### YOUR INSTRUCTIONS:
The answer should consist solely of the lines from the first one below through the line containing "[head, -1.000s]", copied exactly.

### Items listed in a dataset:
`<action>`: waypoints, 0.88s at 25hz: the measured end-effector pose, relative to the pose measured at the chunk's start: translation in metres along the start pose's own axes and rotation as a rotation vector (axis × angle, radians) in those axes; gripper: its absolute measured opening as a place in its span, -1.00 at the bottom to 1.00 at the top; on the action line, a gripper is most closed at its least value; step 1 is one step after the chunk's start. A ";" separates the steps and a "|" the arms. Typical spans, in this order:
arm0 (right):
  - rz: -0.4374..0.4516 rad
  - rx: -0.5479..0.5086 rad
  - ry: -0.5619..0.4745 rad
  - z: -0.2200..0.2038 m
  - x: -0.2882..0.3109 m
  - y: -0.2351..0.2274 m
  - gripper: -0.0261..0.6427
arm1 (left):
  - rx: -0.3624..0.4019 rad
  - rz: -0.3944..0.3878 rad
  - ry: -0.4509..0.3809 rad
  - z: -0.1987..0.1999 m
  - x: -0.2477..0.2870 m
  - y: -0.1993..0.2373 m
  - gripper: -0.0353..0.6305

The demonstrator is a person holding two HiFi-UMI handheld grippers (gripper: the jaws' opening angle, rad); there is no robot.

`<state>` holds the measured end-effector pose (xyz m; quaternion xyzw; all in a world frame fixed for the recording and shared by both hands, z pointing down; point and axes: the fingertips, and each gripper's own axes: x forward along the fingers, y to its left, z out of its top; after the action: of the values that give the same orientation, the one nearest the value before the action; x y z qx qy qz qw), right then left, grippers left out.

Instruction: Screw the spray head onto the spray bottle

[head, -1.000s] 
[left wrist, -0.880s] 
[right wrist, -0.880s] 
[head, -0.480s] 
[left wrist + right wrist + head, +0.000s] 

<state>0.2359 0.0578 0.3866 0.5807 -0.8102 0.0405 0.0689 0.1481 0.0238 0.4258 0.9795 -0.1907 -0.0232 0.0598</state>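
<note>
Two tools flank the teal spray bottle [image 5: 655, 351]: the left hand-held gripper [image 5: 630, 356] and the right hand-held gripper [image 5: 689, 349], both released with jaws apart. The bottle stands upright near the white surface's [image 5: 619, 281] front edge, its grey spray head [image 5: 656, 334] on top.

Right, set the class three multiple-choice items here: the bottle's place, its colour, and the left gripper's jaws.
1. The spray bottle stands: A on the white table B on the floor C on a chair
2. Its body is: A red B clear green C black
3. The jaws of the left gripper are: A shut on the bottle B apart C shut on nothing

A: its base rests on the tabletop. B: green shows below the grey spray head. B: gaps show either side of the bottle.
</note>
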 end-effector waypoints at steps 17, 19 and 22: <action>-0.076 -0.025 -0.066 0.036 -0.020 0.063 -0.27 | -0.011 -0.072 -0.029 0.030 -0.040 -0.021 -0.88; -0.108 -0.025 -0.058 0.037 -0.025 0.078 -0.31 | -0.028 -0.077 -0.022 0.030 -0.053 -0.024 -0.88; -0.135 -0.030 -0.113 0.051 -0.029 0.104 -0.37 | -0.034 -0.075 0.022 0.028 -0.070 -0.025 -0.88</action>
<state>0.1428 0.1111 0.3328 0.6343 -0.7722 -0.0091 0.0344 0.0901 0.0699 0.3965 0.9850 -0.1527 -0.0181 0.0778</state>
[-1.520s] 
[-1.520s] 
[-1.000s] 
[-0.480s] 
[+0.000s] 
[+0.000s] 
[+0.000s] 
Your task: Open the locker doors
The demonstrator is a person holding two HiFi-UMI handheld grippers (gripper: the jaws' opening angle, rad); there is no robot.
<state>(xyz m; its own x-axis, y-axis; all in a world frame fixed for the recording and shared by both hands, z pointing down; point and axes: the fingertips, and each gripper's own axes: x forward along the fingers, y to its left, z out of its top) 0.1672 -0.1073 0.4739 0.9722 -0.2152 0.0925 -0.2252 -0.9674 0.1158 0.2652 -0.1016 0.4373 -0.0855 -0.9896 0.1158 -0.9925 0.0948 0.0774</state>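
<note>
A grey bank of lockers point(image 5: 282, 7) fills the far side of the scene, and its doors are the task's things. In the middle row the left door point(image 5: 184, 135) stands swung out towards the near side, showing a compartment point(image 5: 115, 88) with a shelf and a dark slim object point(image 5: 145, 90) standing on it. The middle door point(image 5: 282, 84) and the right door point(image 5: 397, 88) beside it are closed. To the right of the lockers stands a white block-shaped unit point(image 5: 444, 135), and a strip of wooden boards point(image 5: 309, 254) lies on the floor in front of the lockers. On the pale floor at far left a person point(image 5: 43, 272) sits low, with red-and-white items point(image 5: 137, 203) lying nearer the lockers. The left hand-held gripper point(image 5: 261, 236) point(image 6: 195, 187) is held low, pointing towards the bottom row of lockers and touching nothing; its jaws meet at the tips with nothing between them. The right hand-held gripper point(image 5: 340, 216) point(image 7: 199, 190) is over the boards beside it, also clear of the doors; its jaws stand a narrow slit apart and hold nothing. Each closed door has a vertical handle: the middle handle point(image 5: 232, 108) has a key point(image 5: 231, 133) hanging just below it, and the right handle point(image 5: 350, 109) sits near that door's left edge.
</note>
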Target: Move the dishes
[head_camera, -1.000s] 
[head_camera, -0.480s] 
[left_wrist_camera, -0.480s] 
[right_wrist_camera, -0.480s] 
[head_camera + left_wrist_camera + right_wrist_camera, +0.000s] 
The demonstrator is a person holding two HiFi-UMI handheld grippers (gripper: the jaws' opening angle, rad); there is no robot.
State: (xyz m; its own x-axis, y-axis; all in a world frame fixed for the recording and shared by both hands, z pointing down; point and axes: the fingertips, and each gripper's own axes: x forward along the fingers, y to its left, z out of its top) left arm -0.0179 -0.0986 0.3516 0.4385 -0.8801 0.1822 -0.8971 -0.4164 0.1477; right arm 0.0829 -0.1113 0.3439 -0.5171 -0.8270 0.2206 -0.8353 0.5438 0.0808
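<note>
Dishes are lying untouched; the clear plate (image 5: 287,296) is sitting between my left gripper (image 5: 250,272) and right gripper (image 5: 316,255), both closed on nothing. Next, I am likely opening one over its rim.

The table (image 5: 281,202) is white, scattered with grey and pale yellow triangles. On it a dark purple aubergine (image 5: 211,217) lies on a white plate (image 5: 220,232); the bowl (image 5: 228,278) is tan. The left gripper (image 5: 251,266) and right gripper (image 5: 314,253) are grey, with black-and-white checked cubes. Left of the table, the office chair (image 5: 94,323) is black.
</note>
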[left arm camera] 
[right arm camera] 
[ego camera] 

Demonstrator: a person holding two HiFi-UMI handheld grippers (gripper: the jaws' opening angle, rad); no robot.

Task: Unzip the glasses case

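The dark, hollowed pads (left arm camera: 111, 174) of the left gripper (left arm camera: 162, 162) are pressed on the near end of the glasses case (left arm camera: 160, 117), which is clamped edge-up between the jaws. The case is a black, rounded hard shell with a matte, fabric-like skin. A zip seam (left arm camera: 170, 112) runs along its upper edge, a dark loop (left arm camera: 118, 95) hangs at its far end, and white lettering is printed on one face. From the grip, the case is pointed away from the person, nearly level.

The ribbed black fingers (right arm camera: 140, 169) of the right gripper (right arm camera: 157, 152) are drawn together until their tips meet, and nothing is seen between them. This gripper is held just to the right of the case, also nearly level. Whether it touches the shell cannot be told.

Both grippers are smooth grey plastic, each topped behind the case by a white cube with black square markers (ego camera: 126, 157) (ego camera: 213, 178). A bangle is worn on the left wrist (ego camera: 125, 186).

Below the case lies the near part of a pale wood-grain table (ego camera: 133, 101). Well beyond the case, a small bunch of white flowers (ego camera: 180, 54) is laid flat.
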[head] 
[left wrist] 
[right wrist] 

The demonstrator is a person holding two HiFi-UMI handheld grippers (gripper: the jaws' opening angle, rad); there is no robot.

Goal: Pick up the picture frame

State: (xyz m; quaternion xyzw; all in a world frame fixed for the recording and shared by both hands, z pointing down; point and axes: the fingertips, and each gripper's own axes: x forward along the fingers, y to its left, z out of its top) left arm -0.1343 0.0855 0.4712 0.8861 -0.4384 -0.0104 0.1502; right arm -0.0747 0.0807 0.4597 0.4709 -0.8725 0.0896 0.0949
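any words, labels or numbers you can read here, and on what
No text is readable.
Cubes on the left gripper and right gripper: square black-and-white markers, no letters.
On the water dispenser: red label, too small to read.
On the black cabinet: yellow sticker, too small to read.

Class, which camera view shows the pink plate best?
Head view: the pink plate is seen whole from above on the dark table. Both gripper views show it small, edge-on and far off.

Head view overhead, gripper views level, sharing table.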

### RESPONSE TO THE TASK:
`<action>`: waypoints, 0.88s at 25hz: the measured end-effector pose, relative to the pose measured at the chunk's start: translation in metres along the start pose's own axes and rotation as a rotation vector (axis × angle, radians) in those axes; gripper: its absolute measured opening as a place in its span, -1.00 at the bottom to 1.00 at the top; on the action line, a gripper is most closed at its least value; step 1 is one step after the chunk's start. A ";" separates the steps and a "|" the arms. Typical spans, in this order:
arm0 (right):
  - rz: -0.4374..0.4516 rad
  - rx: -0.5479..0.5086 rad
  - ry: -0.5619..0.4745 rad
  - z: -0.2200..0.2038 m
  - x: -0.2882..0.3109 m
  - y: -0.2351..0.2274 m
  - gripper: -0.0261..0.6427
arm1 (left):
  - rx: -0.3624..0.4019 rad
  - rz: -0.3944..0.3878 rad
  - ry: -0.4509..0.3809 rad
  - z: -0.1987..0.1999 m
  - x: -0.2477..0.2870 m
  - y: -0.1993..0.2373 m
  - gripper: -0.0353..0.6305

The demonstrator is a person holding two HiFi-UMI handheld grippers (gripper: the jaws' opening angle, rad); there is no robot.

`<state>` holds the measured end-effector pose (xyz m; quaternion xyzw; all in a world frame fixed for the recording and shared by both hands, z pointing down; point and axes: the fingertips, and each gripper's own axes: x forward along the fingers, y to its left, z out of its top; after the action: of the values that give the same orientation, the one nearest the value before the action; x y z qx qy qz qw), right then left, grippers left out.

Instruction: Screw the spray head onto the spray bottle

[head, -1.000s] 

The output is done.